Most candidates over-prepare probability and under-prepare systems. If you are interviewing for a quant developer or core-infrastructure role at firms like Hudson River Trading, Jump Trading, Citadel Securities, or XTX Markets, the C++ round is not LeetCode with fancier syntax. It tests whether you understand what the hardware does with your code — and whether you can reason quantitatively about nanoseconds.
Why HFT firms ask this
An HFT firm's edge often lives inside a microsecond. Interviewers use low-latency questions to separate people who have read a blog post about "cache-friendly code" from people who can estimate the cost of a design decision before writing it. Three question families dominate:
- Hardware mechanics: cache hierarchy, TLBs, branch prediction, NUMA, false sharing.

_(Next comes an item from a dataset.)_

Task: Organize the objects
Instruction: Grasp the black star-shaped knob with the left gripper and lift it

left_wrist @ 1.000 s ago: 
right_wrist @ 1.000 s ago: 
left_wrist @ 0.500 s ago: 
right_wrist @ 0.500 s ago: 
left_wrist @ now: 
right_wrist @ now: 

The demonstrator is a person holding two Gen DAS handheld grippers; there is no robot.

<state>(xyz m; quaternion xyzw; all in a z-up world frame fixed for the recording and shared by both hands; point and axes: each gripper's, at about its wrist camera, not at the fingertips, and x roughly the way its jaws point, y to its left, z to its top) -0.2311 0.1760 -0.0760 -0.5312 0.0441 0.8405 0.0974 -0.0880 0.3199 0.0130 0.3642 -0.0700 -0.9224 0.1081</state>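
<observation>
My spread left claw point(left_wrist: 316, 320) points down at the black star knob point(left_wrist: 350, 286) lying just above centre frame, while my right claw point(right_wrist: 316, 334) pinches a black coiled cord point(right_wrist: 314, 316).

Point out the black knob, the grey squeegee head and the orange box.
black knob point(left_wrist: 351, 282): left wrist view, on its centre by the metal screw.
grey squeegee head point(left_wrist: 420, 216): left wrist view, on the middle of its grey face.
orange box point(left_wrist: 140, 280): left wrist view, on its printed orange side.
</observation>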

- Concurrency: the C++ memory model,
std::atomic, acquire/release semantics, lock-free single-producer/single-consumer (SPSC) queues. - Language mechanics under constraints: avoiding allocation on the hot path, virtual-call cost, templates vs. runtime polymorphism, placement
new, cache-line alignment.
A fourth theme — order book design — blends systems with market microstructure: "Design a limit order book supporting add/cancel/execute in $O(1)$" is close to a rite of passage.
The numbers you must know cold
Interviewers expect Jeff Dean–style latency numbers without hesitation. Approximate, order-of-magnitude values are fine; not knowing them at all is disqualifying.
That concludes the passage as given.